Why visit: Because Oktoberfest has been canceled this year, it’s tempting to skip out on a trip to Leavenworth… but hear us out. Like Monte Cristo, Leavenworth is tucked away in the North Cascades; unlike Monte Cristo, this town has so much to offer in the way of dining and entertainment. Take a hike on the Old Pipeline Bed Trail, which snakes through the Okanogan-Wenatchee National Forest, for 2.4 miles of stunning views. Nearby Enchantment Park also offers access to a myriad of trails if you’re game for more.
Don’t miss: The drive north from Seattle to Leavenworth via Highway 2 is spectacular; don’t rush it. You’ll get foliage views from your car as good as any on a nature trail.

Chuckanut Drive

Why visit: Washington is full of natural beauty, but Chuckanut Drive -- also known more plainly as highway 11 -- was the *first* scenic drive in the state.

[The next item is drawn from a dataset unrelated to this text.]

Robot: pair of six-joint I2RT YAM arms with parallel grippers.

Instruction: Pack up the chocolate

If you’re starting at the south end, the first half of this 21-mile drive will take you through the foliage of Larrabee State Park (the oldest state park in Washington); the second half cuts right to the coast where you’ll be able to spot the San Juan Islands. 
Don’t miss: Make sure to stop for a bite at The Oyster Bar, the cozy seafood restaurant that sits cliffside at the north end of the highway; you’ll spend dinner staring out at sweeping views of Samish Bay and the aforementioned San Juan Islands.

North Cascades Highway
North Cascades Highway | Judy Gallagher / flickr

North Cascades Highway

Why visit: The North Cascades Highway is one section of a much larger, multi-day trip called the Cascade Loop. With 400 miles of views, it’s one of the most beautiful drives you can take in all of Washington. It’s also full of history; the highway follows one of the oldest roads in the state, and was once traveled by wagons in the late 19th century. 
Don’t miss: There are plenty of places to pull over and take in the view on this route (as well as a bunch of trailheads nearby), but we recommend the Diablo Lake Overlook -- because of powdery deposits from surrounding glaciers (aka “glacial flour”), the water has an incredible turquoise color that’s a must-see. 

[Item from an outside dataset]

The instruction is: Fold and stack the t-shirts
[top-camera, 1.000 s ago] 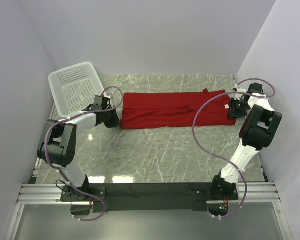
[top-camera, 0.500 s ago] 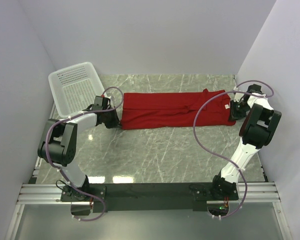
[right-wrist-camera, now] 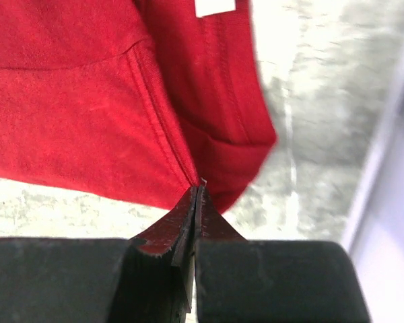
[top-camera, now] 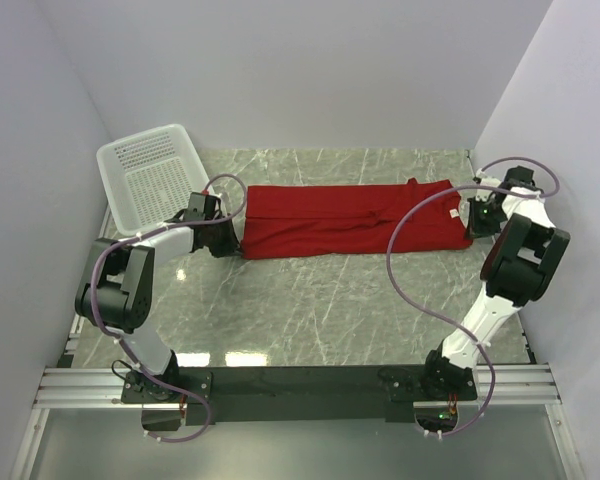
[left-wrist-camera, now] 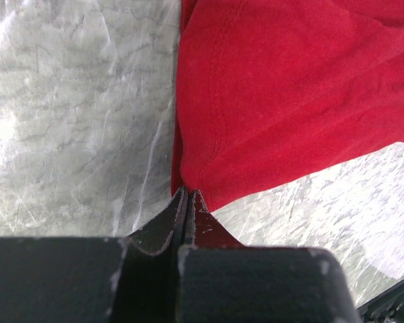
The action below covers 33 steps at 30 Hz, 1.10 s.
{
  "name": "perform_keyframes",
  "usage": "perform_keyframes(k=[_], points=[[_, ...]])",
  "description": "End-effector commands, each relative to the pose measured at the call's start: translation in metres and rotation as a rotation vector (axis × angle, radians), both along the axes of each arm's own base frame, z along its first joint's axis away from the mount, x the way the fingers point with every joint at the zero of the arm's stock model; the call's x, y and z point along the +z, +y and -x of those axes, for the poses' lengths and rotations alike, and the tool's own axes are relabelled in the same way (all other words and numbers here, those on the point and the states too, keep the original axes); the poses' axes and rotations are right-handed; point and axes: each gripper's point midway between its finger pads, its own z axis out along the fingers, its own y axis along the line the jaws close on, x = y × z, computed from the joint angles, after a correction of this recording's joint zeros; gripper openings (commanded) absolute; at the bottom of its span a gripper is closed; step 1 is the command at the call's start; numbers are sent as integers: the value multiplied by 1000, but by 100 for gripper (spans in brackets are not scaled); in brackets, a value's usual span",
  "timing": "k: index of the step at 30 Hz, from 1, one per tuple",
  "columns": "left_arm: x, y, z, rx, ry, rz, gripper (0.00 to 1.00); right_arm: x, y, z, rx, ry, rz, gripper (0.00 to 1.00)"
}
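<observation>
One red t-shirt (top-camera: pixel 340 220) lies as a long flat band across the back of the table. My left gripper (top-camera: pixel 237 238) is shut on its near left corner; in the left wrist view the closed tips (left-wrist-camera: pixel 187 192) pinch the t-shirt's (left-wrist-camera: pixel 283 94) hem. My right gripper (top-camera: pixel 470 222) is shut on the near right corner; in the right wrist view the tips (right-wrist-camera: pixel 198 184) pinch the t-shirt's (right-wrist-camera: pixel 74 108) seamed edge, slightly raised off the table. The white neck label (right-wrist-camera: pixel 214 7) shows at the top of that view.
A white mesh basket (top-camera: pixel 150 178) stands at the back left, close behind my left arm. The right wall (right-wrist-camera: pixel 390 168) is close beside my right gripper. A purple cable (top-camera: pixel 405 250) loops over the shirt's right part. Marble table (top-camera: pixel 320 300) lies in front.
My right wrist has shifted slightly rightward toward the wall, drawing the shirt's right end with it. The left arm has not moved.
</observation>
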Motion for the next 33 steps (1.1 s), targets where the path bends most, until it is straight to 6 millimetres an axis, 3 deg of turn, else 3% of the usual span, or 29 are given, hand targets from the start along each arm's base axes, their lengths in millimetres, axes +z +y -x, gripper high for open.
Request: perform_keyframes(k=[1,16,22,33], points=[[15,2,-4,1,-60,1,1,26,-11,6,-7,-67,40,0],[21,12,4,40,-88,-5,1,11,-44,39,-51,-32,76,0],[26,10,13,47,-97,29,1,14,-37,47,1,-53,58,0],[-4,15,51,101,19,33,1,2,-55,63,-67,-19,134,0]])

Mount Baker Snoqualmie National Forest

Why visit: Nestled in the slopes of the Cascade Mountains between Mt. Rainier and the Canadian border is where you’ll find Mt. Baker Snoqualmie National Forest -- a 2,694-square mile expanse of wildlife and foliage. The aforementioned North Cascades Highway cuts through this national forest, but don’t simply stop to snap a picture; it’s more of a destination than a photo-op. When the leaves turn yellow and orange and the fall air feels extra fresh, you’ll want to stay awhile.
Don’t miss: There are dozens of trails to explore while you’re in Mount Baker Snoqualmie National Forest, so it might prove difficult to choose just one. Consider the Chain Lakes Loop -- a 6.5-mile trail that wraps around a handful of lakes, offers views of both Mt. Baker and Mt. Shuksan, and, perhaps most importantly for the purposes of this list, boasts stunning colored leaves in the fall. 

Lincoln Park

Why visit: While it’s true that much of Washington’s beauty lies in its wilderness, that doesn’t mean that you shouldn’t catch some views of semi-urban foliage as well. If you’re in Seattle, check out Lincoln Park -- a short drive southwest from downtown, the park sits right on the Puget Sound with 135 acres of beach and forest, plus man-made attractions like tennis courts and a saltwater pool.
Don’t miss: It probably goes without saying that no matter what you choose to do with your day at Lincoln Park, no visit is complete without ample beachfront time. There’s a trail explicitly for this -- it’s literally called Beach Trail, and once you enter under the little wooden archway, you’ll get your fill of foliage before being met at the other end by sublime Puget Sound views.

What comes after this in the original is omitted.